_Task_: Return the entries below word for word; no images should appear in the copy.
Excerpted records START
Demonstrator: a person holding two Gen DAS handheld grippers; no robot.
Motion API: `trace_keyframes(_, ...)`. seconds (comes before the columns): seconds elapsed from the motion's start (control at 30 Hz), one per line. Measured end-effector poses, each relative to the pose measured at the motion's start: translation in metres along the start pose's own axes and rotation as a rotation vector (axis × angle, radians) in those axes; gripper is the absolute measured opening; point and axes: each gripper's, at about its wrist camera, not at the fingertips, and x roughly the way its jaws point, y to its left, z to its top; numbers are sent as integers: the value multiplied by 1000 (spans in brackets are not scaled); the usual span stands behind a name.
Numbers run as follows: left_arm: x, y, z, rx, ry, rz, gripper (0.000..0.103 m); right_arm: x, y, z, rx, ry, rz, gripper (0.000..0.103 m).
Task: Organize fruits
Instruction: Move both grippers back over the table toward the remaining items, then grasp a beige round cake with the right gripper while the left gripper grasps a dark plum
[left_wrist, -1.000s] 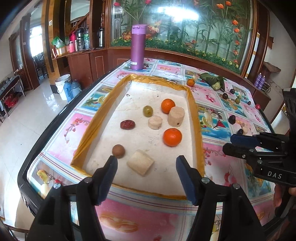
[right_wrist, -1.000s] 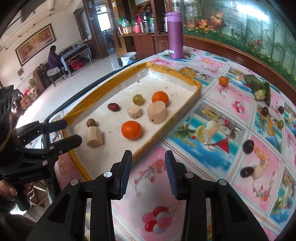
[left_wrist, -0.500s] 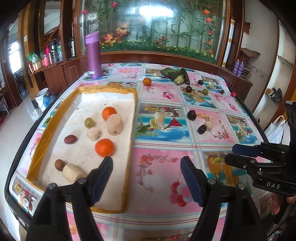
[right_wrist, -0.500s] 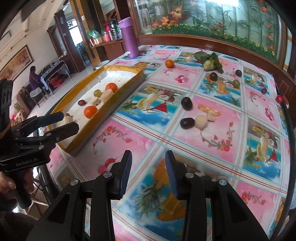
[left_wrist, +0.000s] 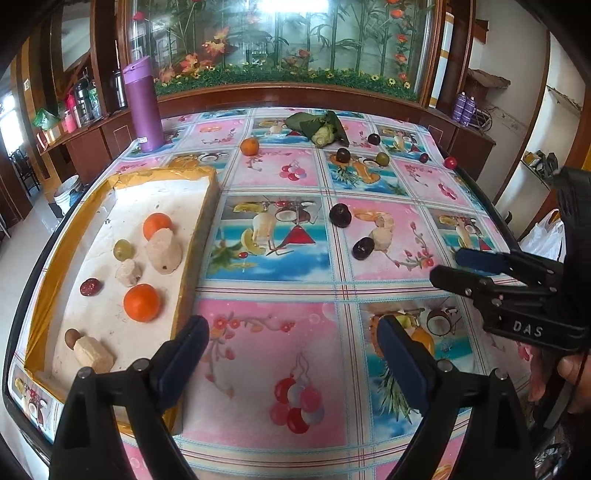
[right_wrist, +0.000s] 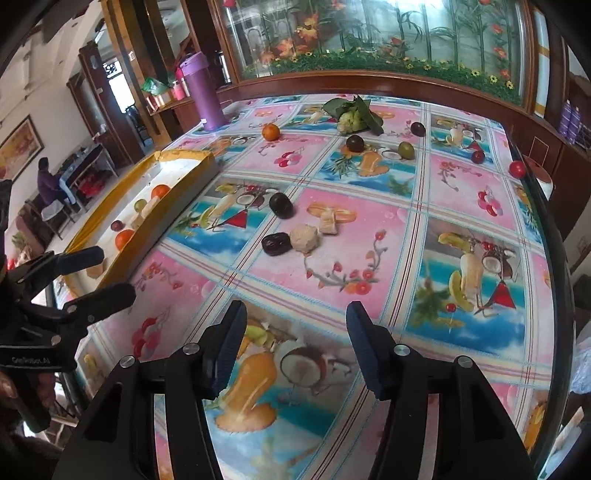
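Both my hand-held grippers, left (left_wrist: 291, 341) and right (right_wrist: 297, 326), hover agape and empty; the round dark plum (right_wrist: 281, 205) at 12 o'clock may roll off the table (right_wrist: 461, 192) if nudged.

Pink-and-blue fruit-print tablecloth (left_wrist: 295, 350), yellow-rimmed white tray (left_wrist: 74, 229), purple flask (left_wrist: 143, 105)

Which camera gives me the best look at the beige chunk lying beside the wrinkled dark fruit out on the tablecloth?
The right wrist view. There the beige chunk sits near mid-frame, large, touching the wrinkled dark fruit on its left. In the left wrist view the same chunk is smaller and farther off, still unobstructed, with the dark fruit against it.
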Motion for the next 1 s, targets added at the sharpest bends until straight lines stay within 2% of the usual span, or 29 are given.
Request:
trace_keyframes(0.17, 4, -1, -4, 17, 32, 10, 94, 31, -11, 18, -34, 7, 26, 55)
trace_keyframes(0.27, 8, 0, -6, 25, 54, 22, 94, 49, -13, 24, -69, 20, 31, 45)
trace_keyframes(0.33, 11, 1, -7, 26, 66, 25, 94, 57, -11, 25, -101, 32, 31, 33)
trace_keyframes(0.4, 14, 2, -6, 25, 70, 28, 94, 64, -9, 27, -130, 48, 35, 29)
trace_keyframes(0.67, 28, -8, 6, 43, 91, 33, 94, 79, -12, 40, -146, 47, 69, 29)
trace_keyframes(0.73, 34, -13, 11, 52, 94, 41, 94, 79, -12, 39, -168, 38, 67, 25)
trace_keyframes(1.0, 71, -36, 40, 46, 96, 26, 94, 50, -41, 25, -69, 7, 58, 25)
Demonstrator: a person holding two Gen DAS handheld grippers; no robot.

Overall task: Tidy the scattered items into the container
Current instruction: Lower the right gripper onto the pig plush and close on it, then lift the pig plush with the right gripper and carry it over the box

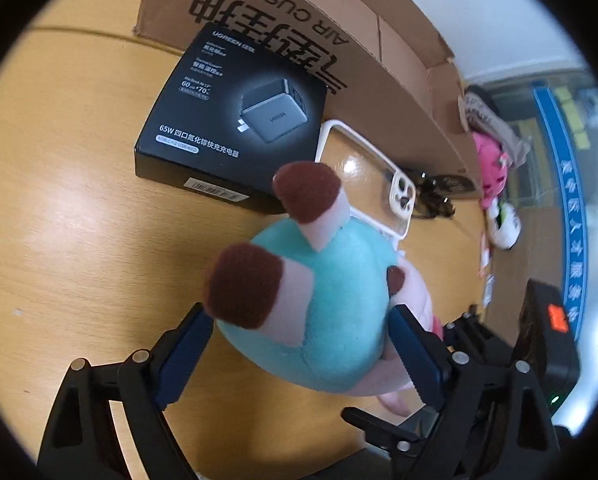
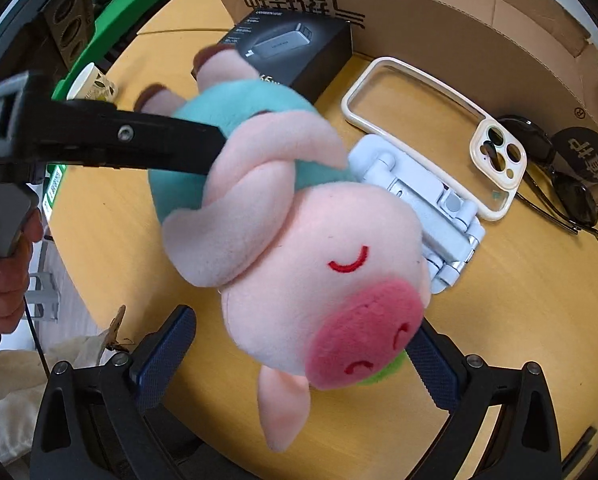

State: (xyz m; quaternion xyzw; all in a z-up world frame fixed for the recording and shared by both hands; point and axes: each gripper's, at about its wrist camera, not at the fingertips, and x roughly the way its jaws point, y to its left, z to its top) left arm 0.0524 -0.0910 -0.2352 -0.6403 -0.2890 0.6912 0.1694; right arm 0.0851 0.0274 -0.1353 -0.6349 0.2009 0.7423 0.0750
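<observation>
You had a soft, fuzzy cloth plush pig (image 2: 299, 240) over a smooth, faintly glossy wooden table (image 1: 79, 220), beside a matt brown corrugated cardboard box (image 1: 379, 60), a satin black printed carton (image 1: 235, 120), and a glossy clear plastic phone case (image 2: 431, 128).

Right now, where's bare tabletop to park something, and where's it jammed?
Free: the wide strip of wooden table left of the charger box, and the near-right corner below the sunglasses. Crowded: phone case, folding stand and plush pig, packed against the cardboard box.
</observation>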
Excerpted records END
_Answer_:
Demonstrator: a person holding two Gen DAS handheld grippers; no robot.
Motion API: `trace_keyframes(_, ...)`. seconds (comes before the columns): seconds elapsed from the motion's start (control at 30 Hz), one per line. Measured end-effector poses, each relative to the pose measured at the motion's start: translation in metres along the start pose's own axes and rotation as a rotation vector (axis × angle, radians) in those axes; gripper is the absolute measured opening; point and axes: each gripper's, at about its wrist camera, not at the fingertips, and x roughly the way its jaws point, y to its left, z to its top; numbers are sent as integers: the value multiplied by 1000 (spans in brackets are not scaled); the usual span stands behind a name.
Numbers run as follows: left_arm: x, y, z, rx, ry, rz, gripper (0.000..0.103 m); right_arm: x, y, z, rx, ry, rz, gripper (0.000..0.103 m).
Task: Organize fruits
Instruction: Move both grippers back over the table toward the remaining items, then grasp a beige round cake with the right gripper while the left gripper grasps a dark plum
[left_wrist, -1.000s] 
[right_wrist, -1.000s] 
[left_wrist, -0.500s] 
[right_wrist, -0.500s] 
[left_wrist, +0.000s] 
[right_wrist, +0.000s] 
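Both my hand-held grippers, left (left_wrist: 291, 341) and right (right_wrist: 297, 326), hover agape and empty; the round dark plum (right_wrist: 281, 205) at 12 o'clock may roll off the table (right_wrist: 461, 192) if nudged.

Pink-and-blue fruit-print tablecloth (left_wrist: 295, 350), yellow-rimmed white tray (left_wrist: 74, 229), purple flask (left_wrist: 143, 105)

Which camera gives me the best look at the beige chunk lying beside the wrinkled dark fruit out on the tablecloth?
The right wrist view. There the beige chunk sits near mid-frame, large, touching the wrinkled dark fruit on its left. In the left wrist view the same chunk is smaller and farther off, still unobstructed, with the dark fruit against it.
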Motion for the next 1 s, targets added at the sharpest bends until straight lines stay within 2% of the usual span, or 29 are given.
Request:
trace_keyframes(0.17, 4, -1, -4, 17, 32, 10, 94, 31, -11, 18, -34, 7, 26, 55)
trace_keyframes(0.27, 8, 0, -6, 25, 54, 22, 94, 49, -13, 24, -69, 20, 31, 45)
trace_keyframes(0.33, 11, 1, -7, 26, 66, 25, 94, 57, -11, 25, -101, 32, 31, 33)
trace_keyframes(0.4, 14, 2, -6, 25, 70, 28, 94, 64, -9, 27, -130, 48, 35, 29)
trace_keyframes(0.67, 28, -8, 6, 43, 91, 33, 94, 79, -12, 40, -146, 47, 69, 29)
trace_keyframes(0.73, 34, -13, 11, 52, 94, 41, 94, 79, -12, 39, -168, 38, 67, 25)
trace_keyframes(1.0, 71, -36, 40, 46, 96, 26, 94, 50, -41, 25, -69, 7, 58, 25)
Demonstrator: a person holding two Gen DAS handheld grippers; no robot.

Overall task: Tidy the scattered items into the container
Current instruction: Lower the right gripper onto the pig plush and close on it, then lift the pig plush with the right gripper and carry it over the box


State: (xyz m; quaternion xyzw; all in a z-up world frame fixed for the recording and shared by both hands; point and axes: each gripper's, at about its wrist camera, not at the fingertips, and x roughly the way its jaws point, y to its left, z to its top) left arm 0.0524 -0.0910 -0.2352 -0.6403 -0.2890 0.6912 0.1694; right arm 0.0851 0.0274 -0.1353 -0.6349 0.2009 0.7423 0.0750
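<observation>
You had a soft, fuzzy cloth plush pig (image 2: 299, 240) over a smooth, faintly glossy wooden table (image 1: 79, 220), beside a matt brown corrugated cardboard box (image 1: 379, 60), a satin black printed carton (image 1: 235, 120), and a glossy clear plastic phone case (image 2: 431, 128).

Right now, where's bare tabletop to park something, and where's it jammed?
Free: the wide strip of wooden table left of the charger box, and the near-right corner below the sunglasses. Crowded: phone case, folding stand and plush pig, packed against the cardboard box.
</observation>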

The answer requires nothing further.